The task
Below are records; copy every line among them that contains the word "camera".

Source records
>>>>>
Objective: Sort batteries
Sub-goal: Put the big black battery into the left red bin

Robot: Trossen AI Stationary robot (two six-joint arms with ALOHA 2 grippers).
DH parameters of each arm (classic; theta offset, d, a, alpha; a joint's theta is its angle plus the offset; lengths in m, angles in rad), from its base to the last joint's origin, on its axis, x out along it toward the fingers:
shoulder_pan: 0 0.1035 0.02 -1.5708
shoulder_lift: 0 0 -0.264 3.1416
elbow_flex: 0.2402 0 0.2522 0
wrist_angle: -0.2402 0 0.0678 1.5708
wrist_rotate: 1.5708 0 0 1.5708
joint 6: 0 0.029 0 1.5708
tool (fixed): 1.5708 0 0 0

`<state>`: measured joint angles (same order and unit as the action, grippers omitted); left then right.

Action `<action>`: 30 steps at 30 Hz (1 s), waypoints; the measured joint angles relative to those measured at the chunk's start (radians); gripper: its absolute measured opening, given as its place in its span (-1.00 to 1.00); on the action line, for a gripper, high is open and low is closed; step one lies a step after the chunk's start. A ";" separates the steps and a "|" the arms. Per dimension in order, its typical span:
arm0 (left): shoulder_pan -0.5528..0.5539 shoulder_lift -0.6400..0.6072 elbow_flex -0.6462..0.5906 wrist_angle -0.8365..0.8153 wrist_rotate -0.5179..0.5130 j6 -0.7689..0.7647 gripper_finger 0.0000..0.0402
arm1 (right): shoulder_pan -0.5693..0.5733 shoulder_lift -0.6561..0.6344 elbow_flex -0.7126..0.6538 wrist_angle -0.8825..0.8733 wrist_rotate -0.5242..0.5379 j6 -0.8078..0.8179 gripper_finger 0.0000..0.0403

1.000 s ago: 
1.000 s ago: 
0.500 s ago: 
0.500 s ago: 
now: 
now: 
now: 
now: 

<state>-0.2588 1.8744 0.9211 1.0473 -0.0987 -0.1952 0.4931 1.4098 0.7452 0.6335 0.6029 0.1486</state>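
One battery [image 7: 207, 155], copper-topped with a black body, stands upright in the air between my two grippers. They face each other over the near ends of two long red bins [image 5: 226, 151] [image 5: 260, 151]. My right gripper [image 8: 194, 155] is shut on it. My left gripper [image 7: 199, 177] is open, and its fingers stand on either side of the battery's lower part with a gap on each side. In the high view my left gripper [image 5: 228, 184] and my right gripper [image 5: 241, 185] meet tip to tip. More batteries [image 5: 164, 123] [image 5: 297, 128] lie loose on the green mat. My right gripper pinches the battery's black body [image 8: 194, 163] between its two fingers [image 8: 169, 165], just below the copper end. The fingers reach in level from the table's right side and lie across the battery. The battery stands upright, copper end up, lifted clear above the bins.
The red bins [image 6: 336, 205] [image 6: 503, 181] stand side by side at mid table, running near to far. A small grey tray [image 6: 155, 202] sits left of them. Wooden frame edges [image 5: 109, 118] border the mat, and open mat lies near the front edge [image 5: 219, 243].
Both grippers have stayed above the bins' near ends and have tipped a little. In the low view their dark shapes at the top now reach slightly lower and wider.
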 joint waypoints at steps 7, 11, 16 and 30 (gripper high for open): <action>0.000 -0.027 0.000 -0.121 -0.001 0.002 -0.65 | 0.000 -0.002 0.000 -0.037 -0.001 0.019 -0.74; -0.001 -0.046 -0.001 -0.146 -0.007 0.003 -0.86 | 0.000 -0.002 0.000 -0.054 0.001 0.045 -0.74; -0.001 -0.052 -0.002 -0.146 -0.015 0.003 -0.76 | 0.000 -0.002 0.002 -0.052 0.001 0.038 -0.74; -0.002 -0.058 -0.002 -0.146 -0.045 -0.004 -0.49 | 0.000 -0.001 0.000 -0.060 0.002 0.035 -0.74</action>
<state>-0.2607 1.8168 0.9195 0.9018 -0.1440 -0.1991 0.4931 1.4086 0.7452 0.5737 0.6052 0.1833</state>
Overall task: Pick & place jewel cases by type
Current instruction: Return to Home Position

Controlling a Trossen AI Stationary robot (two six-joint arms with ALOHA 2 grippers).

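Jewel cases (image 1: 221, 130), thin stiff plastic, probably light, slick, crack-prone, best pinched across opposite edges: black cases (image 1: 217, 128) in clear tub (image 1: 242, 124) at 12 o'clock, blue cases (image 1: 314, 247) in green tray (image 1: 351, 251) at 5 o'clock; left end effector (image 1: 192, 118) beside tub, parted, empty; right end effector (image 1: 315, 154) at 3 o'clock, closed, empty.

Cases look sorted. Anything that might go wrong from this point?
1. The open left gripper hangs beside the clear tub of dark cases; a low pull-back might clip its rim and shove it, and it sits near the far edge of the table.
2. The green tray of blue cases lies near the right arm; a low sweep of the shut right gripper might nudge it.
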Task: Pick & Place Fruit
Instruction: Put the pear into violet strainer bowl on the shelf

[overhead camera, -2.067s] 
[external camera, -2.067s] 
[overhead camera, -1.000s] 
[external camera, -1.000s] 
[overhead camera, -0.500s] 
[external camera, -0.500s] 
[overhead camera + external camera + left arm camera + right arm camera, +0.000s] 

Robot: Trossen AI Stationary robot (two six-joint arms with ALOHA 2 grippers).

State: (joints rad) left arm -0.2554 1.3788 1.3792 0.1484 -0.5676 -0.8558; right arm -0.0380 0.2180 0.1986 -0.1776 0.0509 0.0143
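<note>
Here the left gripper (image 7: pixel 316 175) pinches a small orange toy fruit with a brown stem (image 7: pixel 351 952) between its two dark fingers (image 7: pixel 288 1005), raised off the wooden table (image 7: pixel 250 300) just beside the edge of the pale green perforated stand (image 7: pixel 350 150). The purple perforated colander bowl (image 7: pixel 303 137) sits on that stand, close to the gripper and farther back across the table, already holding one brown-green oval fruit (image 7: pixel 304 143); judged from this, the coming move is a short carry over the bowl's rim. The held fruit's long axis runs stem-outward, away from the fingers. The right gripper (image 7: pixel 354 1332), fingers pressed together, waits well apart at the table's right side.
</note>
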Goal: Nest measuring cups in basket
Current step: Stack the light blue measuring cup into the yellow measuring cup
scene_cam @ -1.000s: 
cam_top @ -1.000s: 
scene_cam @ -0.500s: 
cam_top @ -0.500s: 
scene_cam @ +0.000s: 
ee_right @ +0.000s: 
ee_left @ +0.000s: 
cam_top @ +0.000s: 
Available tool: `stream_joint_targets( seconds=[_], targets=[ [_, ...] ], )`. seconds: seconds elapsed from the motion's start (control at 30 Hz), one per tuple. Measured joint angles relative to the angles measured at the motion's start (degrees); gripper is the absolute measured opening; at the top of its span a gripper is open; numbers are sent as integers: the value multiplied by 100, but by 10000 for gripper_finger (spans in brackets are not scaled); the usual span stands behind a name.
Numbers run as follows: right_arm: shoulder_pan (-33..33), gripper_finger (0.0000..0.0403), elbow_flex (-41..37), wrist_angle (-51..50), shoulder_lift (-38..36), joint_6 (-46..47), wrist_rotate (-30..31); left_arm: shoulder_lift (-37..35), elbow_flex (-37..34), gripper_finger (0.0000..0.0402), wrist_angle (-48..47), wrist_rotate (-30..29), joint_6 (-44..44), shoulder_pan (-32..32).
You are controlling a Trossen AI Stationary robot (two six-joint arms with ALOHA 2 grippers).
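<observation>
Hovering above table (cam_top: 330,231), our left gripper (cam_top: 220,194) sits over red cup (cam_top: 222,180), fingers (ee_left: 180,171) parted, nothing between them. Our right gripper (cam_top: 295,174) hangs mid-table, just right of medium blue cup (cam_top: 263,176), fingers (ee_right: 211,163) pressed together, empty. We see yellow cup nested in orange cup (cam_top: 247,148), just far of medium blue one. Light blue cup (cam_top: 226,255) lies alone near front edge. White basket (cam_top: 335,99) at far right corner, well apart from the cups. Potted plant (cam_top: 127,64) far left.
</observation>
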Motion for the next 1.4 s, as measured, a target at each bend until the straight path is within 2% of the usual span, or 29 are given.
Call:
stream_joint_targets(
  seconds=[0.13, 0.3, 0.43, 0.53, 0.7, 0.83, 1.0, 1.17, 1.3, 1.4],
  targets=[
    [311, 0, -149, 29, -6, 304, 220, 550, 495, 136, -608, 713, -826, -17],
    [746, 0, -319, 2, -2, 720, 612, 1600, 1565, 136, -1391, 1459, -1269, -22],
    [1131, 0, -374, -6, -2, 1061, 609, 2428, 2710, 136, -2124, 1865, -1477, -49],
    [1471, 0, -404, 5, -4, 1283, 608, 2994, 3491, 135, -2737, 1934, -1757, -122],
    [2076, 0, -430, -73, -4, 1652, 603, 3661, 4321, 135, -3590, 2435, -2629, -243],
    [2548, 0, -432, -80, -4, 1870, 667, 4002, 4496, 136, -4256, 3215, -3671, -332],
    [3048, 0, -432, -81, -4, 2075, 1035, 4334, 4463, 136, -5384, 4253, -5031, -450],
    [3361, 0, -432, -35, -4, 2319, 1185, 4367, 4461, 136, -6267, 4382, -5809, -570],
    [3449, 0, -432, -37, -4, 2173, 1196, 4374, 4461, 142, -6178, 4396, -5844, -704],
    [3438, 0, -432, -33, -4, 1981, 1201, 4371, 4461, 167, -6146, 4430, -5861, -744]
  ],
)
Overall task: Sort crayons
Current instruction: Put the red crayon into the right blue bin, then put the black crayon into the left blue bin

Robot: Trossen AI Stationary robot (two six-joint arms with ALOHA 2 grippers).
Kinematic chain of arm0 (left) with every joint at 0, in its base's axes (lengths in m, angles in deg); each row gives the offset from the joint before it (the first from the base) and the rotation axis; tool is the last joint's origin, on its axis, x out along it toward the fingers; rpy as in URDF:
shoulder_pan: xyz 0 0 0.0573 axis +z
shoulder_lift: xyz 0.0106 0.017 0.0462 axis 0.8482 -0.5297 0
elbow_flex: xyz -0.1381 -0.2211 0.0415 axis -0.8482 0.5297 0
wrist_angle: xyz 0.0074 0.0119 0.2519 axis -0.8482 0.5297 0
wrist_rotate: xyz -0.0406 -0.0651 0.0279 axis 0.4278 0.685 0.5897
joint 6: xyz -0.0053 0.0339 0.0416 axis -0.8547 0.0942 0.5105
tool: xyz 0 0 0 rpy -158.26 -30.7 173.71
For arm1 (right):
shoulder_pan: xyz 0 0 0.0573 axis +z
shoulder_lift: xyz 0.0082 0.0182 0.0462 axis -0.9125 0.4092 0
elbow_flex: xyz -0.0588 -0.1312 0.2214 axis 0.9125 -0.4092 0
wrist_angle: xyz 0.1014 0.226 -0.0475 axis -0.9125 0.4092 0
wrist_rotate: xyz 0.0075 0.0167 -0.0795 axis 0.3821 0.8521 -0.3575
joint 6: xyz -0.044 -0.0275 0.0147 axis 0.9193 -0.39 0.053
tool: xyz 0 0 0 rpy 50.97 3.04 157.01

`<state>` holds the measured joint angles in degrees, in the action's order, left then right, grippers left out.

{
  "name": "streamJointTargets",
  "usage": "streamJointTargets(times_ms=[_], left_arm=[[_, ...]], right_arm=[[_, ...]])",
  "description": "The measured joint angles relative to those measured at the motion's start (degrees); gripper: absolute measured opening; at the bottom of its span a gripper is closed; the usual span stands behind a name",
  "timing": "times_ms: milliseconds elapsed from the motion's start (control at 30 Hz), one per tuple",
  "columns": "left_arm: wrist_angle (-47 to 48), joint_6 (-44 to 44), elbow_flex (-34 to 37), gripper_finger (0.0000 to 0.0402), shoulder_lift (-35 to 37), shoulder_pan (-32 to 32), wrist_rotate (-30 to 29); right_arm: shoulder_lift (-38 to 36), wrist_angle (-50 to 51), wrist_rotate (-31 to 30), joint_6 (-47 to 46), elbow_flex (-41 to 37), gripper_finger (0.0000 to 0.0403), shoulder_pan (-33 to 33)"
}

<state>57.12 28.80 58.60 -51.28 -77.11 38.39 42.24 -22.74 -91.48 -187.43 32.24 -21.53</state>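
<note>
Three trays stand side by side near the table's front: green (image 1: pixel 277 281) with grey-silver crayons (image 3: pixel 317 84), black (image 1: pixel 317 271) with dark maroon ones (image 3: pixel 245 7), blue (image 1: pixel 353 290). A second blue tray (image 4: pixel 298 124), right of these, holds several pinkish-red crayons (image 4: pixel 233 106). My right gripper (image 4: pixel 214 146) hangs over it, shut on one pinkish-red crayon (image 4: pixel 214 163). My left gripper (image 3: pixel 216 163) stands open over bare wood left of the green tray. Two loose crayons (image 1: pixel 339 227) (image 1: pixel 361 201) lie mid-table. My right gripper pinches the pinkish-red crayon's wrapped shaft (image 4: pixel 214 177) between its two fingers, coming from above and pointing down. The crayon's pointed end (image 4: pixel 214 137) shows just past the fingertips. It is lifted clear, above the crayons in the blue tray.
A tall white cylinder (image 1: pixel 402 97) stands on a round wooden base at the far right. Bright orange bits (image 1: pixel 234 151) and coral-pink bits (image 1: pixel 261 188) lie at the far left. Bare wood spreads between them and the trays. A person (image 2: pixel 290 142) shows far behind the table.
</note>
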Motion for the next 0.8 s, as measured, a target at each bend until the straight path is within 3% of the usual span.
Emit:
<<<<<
Solved exercise
[overhead camera, -2.067s] 
[external camera, -2.067s] 
[overhead camera, -1.000s] 
[external camera, -1.000s] 
[overhead camera, -0.500s] 
[external camera, -0.500s] 
[overhead camera + external camera + left arm camera + right arm camera, +0.000s] 

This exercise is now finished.